◆ **Task goal**:
Copy the data exactly. Images are the one exception.
-----
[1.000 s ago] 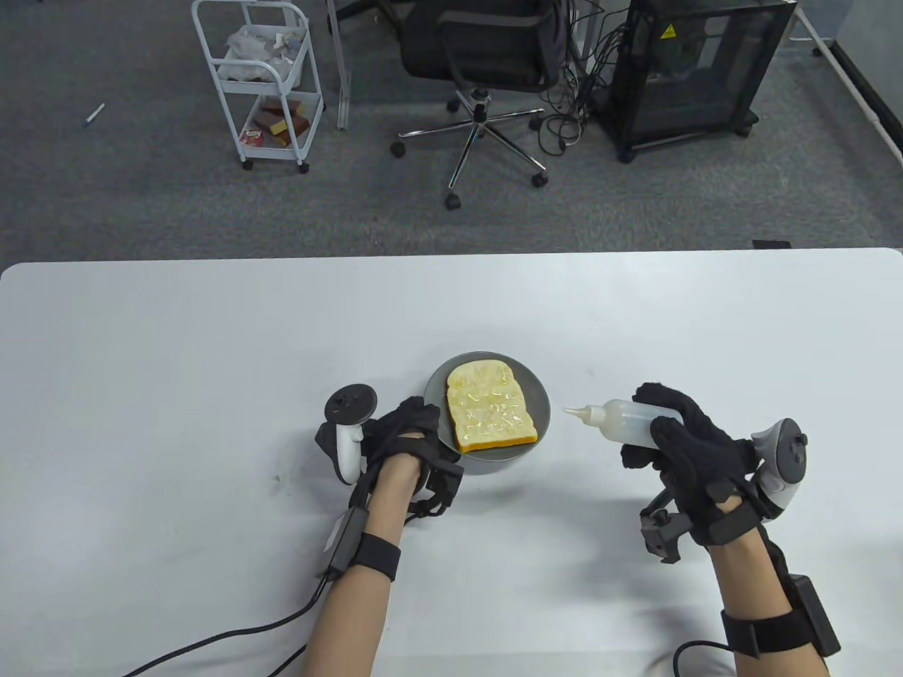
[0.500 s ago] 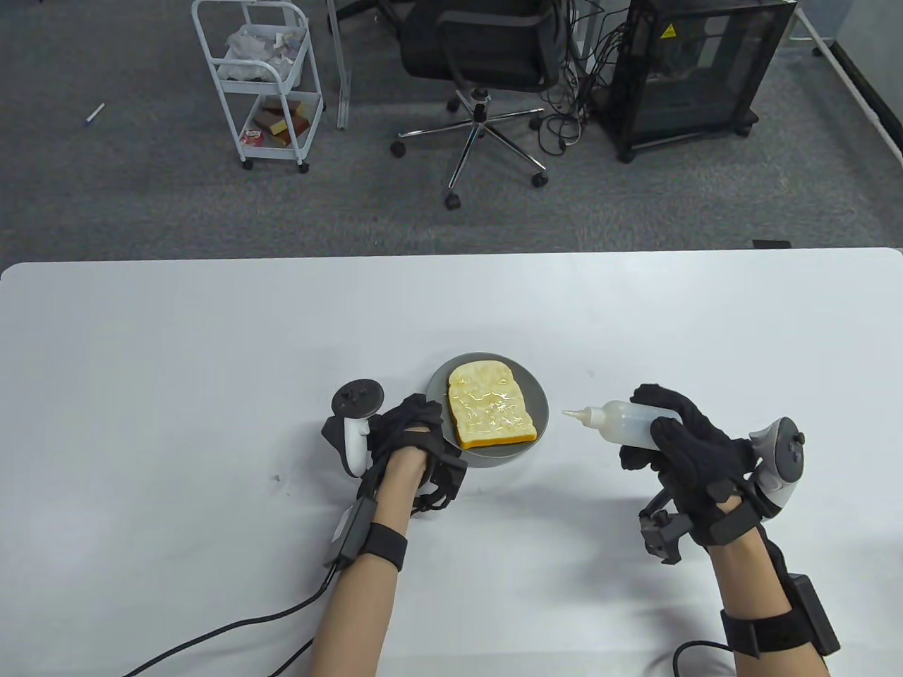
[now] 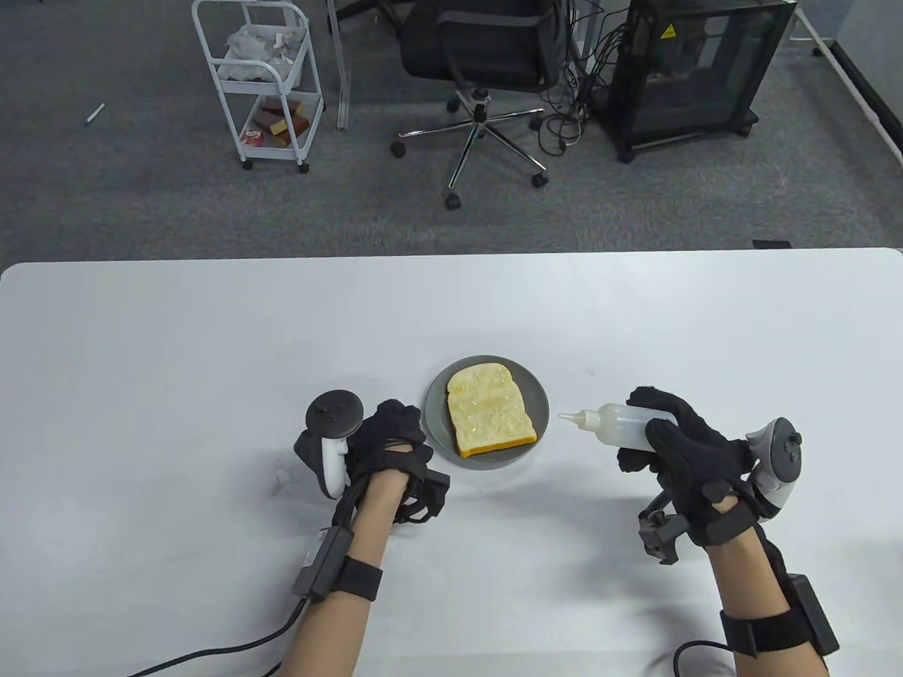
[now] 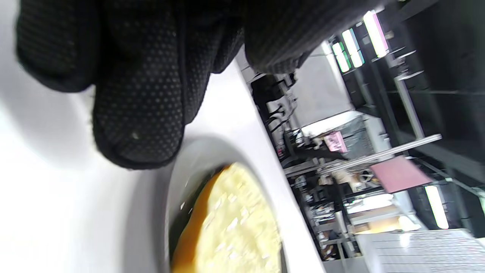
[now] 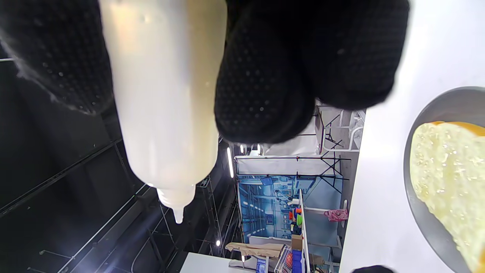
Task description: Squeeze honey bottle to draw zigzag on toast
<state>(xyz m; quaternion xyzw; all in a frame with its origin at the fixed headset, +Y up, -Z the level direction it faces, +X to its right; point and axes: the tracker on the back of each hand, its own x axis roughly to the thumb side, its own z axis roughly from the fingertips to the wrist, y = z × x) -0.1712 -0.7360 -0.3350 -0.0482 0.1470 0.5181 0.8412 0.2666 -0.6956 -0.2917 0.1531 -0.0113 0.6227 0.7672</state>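
Observation:
A slice of toast [image 3: 490, 416] with glossy honey on top lies on a grey plate [image 3: 540, 395] at the table's middle. My left hand [image 3: 391, 441] rests on the table just left of the plate, fingers curled, holding nothing. In the left wrist view its fingertips [image 4: 140, 113] hang close to the plate's rim [image 4: 178, 178], apart from it, with the toast [image 4: 235, 227] below. My right hand [image 3: 656, 430] grips a translucent squeeze bottle [image 3: 621, 425] on its side, right of the plate, nozzle pointing left at it. The right wrist view shows the bottle [image 5: 166, 94] between my fingers [image 5: 265, 76] and the toast [image 5: 447, 170].
The white table [image 3: 176, 367] spreads wide on both sides of the plate. Glove cables [image 3: 211, 645] trail to the near edge. Beyond the far edge stand a white cart [image 3: 261, 84], an office chair [image 3: 480, 56] and a black cabinet [image 3: 698, 70].
My left hand has let go of the plate's left rim and slid left, away from it. My right hand with the bottle has barely moved.

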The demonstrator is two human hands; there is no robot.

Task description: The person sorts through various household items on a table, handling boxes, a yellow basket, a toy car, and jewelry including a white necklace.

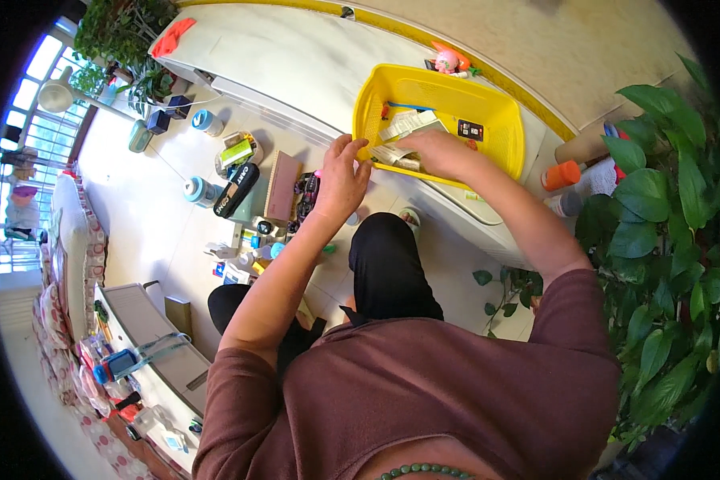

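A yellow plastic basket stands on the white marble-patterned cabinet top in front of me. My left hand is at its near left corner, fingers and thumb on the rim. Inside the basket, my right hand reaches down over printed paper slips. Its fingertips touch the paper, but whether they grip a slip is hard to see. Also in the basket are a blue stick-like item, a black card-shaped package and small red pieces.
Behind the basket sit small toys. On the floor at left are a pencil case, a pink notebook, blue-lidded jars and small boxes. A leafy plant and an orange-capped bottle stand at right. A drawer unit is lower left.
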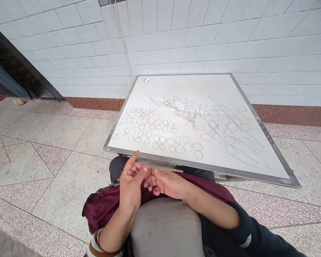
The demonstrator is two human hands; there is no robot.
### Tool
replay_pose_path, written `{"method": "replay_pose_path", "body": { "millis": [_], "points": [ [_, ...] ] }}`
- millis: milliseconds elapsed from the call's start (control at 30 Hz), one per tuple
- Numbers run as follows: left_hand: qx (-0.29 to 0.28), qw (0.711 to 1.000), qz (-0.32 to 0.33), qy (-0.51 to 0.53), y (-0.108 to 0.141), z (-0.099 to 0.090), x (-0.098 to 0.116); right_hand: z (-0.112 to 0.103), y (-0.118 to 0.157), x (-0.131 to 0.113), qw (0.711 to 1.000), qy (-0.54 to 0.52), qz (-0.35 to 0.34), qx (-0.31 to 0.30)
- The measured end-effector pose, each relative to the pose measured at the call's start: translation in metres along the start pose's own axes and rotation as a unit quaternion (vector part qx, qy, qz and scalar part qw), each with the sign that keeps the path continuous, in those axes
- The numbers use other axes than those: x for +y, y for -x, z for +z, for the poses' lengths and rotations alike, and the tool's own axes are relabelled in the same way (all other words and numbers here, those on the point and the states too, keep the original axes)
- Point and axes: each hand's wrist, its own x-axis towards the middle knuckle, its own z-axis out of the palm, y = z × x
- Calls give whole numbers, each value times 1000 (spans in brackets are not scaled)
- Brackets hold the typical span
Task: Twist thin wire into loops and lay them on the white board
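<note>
Both hands meet over my lap, just below the near edge of a white table. My left hand pinches a thin wire between thumb and fingertips, its index finger pointing up. Beside it, my right hand has thumb and fingers closed at the same wire, most of which the fingers hide. On the table's left half lie rows of small figure-eight wire loops. Looped wires with long loose tails are heaped across the middle and right.
A small red and white object sits at the table's far left corner. Behind stands a white tiled wall with a hanging cord. A dark doorway opens at the left, with a round object on the floor near it.
</note>
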Motion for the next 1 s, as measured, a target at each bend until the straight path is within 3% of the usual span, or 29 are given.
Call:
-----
◆ **Solution to this task**:
[1.000 s ago] 
[0.500 s ago] 
[now] 
[now] 
[now] 
Task description: Squeeze honey bottle to draw zigzag on toast
<state>(xyz m; quaternion xyzw; all in a frame with its origin at the fixed headset, +Y up, -Z the level direction it faces, +X to its right; point and axes: the tracker on the back of each hand, its own x axis roughly to the thumb side, its own z axis roughly from the fingertips to the wrist, y = z × x) -0.1712 -0.7360 -0.3350 -0.0482 0.1470 0.5181 0.8412 0.2666 -0.6956 -0.2917 0.1531 -0.0113 0.6227 0.7672</state>
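Observation:
A slice of toast [image 3: 490, 416] with glossy honey on top lies on a grey plate [image 3: 540, 395] at the table's middle. My left hand [image 3: 391, 441] rests on the table just left of the plate, fingers curled, holding nothing. In the left wrist view its fingertips [image 4: 140, 113] hang close to the plate's rim [image 4: 178, 178], apart from it, with the toast [image 4: 235, 227] below. My right hand [image 3: 656, 430] grips a translucent squeeze bottle [image 3: 621, 425] on its side, right of the plate, nozzle pointing left at it. The right wrist view shows the bottle [image 5: 166, 94] between my fingers [image 5: 265, 76] and the toast [image 5: 447, 170].
The white table [image 3: 176, 367] spreads wide on both sides of the plate. Glove cables [image 3: 211, 645] trail to the near edge. Beyond the far edge stand a white cart [image 3: 261, 84], an office chair [image 3: 480, 56] and a black cabinet [image 3: 698, 70].
My left hand has let go of the plate's left rim and slid left, away from it. My right hand with the bottle has barely moved.
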
The demonstrator is two human hands; there is no robot.

Task description: The person sorts through various household items on a table, handling boxes, a yellow basket, a toy car, and jewelry including a white necklace.


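A yellow plastic basket stands on the white marble-patterned cabinet top in front of me. My left hand is at its near left corner, fingers and thumb on the rim. Inside the basket, my right hand reaches down over printed paper slips. Its fingertips touch the paper, but whether they grip a slip is hard to see. Also in the basket are a blue stick-like item, a black card-shaped package and small red pieces.
Behind the basket sit small toys. On the floor at left are a pencil case, a pink notebook, blue-lidded jars and small boxes. A leafy plant and an orange-capped bottle stand at right. A drawer unit is lower left.
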The demonstrator is two human hands; there is no robot.
### Tool
replay_pose_path, written `{"method": "replay_pose_path", "body": { "millis": [_], "points": [ [_, ...] ] }}`
- millis: milliseconds elapsed from the call's start (control at 30 Hz), one per tuple
- Numbers run as follows: left_hand: qx (-0.29 to 0.28), qw (0.711 to 1.000), qz (-0.32 to 0.33), qy (-0.51 to 0.53), y (-0.108 to 0.141), z (-0.099 to 0.090), x (-0.098 to 0.116); right_hand: z (-0.112 to 0.103), y (-0.118 to 0.157), x (-0.131 to 0.113), qw (0.711 to 1.000), qy (-0.54 to 0.52), qz (-0.35 to 0.34), qx (-0.31 to 0.30)
- The measured end-effector pose, each relative to the pose measured at the call's start: translation in metres along the start pose's own axes and rotation as a unit quaternion (vector part qx, qy, qz and scalar part qw), each with the sign that keeps the path continuous, in those axes
- The numbers use other axes than those: x for +y, y for -x, z for +z, for the poses' lengths and rotations alike, and the tool's own axes are relabelled in the same way (all other words and numbers here, those on the point and the states too, keep the original axes)
- Point and axes: each hand's wrist, its own x-axis towards the middle knuckle, its own z-axis out of the palm, y = z × x
- Calls give whole numbers, each value times 1000 (spans in brackets are not scaled)
- Brackets hold the typical span
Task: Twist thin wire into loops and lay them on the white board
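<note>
Both hands meet over my lap, just below the near edge of a white table. My left hand pinches a thin wire between thumb and fingertips, its index finger pointing up. Beside it, my right hand has thumb and fingers closed at the same wire, most of which the fingers hide. On the table's left half lie rows of small figure-eight wire loops. Looped wires with long loose tails are heaped across the middle and right.
A small red and white object sits at the table's far left corner. Behind stands a white tiled wall with a hanging cord. A dark doorway opens at the left, with a round object on the floor near it.
</note>
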Motion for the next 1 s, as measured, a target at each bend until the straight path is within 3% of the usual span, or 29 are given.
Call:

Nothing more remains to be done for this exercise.